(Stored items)

Segment Open

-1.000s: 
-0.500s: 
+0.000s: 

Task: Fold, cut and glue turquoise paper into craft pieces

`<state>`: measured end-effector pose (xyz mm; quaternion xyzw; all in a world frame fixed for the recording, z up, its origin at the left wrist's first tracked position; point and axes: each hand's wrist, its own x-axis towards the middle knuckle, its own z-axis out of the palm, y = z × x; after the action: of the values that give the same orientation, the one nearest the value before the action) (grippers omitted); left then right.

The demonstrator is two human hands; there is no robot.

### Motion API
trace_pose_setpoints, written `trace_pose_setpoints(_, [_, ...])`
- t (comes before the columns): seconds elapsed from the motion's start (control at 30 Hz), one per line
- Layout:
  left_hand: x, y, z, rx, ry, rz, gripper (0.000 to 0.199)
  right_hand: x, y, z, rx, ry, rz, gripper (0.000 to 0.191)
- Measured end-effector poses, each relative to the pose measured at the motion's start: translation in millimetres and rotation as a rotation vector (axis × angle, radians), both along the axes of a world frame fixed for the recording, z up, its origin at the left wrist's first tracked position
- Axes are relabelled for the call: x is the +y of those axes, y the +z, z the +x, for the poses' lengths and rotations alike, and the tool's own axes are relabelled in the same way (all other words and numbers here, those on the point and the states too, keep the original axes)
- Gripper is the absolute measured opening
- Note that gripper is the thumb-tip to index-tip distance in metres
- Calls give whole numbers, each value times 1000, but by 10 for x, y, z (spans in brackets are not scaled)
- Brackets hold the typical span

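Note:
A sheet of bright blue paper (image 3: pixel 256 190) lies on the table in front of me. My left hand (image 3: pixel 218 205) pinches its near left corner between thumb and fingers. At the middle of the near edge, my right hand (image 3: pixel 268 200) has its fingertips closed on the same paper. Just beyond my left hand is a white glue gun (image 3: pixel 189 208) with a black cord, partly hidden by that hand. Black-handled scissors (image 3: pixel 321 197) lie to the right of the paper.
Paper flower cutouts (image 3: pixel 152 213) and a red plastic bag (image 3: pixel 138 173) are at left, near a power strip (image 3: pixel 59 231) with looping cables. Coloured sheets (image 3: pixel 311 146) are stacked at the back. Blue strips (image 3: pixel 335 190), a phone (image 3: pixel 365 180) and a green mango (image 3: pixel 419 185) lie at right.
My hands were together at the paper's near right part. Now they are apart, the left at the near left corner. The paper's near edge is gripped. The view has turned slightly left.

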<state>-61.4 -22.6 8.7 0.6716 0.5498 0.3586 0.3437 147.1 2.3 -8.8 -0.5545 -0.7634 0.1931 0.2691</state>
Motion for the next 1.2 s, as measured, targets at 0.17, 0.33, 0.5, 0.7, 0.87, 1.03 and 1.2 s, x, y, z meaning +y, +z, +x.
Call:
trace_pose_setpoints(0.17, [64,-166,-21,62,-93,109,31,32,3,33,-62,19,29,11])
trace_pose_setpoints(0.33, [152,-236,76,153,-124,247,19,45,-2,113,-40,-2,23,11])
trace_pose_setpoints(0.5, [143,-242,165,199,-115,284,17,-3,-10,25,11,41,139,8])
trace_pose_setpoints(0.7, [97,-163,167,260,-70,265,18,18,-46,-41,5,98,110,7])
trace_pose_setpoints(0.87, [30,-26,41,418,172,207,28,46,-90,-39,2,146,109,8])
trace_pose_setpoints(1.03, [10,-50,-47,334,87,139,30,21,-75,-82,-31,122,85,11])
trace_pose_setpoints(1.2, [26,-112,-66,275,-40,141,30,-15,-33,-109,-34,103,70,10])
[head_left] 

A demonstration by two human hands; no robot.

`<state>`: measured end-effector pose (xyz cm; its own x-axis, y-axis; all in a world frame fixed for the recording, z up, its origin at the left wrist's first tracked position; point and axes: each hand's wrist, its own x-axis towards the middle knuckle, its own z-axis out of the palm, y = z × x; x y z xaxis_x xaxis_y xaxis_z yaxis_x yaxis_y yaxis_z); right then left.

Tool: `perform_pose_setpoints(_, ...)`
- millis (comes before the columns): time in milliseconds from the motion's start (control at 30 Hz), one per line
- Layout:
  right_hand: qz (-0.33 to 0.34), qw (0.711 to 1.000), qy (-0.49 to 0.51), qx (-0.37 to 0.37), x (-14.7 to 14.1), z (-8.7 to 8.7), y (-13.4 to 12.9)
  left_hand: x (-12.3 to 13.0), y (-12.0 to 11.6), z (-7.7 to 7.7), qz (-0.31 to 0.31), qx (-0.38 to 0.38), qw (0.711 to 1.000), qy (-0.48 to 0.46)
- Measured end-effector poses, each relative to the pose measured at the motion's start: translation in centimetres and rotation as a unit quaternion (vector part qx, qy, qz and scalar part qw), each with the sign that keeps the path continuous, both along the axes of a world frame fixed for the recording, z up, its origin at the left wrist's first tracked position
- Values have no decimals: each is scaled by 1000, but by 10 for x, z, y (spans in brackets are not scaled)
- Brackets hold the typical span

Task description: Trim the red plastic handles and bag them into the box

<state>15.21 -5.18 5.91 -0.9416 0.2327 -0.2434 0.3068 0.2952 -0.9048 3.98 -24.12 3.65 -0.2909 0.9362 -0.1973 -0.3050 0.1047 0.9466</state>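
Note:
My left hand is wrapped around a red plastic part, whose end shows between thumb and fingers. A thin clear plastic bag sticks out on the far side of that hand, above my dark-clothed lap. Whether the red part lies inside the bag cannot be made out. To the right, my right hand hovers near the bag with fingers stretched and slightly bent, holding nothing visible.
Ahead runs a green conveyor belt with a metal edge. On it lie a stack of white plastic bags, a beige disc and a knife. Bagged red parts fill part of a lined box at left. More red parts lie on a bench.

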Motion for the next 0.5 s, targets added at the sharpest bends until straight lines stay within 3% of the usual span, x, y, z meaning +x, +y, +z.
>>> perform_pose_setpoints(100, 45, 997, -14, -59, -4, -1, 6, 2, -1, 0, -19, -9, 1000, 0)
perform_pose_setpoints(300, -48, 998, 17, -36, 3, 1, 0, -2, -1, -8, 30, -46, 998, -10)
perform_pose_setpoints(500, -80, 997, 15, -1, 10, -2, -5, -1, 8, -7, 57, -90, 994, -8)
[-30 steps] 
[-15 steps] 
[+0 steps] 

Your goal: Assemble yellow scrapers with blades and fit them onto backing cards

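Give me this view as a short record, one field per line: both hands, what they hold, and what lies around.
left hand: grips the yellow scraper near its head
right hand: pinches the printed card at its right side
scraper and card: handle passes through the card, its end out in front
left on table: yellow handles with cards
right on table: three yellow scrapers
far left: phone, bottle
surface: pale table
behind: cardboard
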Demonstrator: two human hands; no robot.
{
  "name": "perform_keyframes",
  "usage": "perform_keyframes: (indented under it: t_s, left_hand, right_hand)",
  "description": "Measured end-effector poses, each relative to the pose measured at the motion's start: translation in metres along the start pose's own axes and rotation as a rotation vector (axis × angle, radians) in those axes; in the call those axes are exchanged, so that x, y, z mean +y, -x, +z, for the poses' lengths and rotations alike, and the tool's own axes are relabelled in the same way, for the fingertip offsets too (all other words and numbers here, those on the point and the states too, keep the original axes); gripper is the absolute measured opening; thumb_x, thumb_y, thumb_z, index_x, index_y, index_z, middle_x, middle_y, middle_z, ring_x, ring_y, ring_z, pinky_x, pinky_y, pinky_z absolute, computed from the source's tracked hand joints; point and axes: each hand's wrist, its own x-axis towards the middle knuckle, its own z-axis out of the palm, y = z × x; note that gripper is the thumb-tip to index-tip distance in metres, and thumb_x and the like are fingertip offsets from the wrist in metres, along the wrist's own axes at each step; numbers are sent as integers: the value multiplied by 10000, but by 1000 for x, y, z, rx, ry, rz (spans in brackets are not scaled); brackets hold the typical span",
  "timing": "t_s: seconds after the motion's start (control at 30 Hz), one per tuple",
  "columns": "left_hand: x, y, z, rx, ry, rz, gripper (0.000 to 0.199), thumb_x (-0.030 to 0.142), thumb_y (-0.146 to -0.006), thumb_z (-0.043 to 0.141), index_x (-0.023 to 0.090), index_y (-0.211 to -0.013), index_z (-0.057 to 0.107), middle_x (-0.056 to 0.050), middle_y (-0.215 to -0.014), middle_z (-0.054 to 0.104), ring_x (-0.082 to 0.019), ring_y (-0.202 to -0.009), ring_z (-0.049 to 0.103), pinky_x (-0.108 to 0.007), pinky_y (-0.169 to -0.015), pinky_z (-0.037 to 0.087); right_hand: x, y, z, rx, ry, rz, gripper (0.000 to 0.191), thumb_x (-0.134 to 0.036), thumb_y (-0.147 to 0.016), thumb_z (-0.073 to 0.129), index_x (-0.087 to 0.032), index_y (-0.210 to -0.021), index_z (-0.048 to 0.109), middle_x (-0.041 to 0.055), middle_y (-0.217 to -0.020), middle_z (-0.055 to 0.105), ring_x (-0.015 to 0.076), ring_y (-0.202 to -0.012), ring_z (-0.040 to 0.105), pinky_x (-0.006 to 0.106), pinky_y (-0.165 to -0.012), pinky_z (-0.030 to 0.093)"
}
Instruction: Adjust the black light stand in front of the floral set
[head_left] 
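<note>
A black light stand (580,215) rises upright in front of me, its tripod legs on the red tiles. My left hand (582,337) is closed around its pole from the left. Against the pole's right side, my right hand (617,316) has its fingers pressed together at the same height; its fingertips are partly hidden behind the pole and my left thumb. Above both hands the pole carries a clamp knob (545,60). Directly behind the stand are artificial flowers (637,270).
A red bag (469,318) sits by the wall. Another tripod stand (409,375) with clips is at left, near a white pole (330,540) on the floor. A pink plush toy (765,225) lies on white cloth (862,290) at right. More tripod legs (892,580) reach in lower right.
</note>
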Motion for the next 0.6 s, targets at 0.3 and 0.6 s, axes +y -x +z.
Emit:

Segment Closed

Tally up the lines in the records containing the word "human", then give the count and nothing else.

3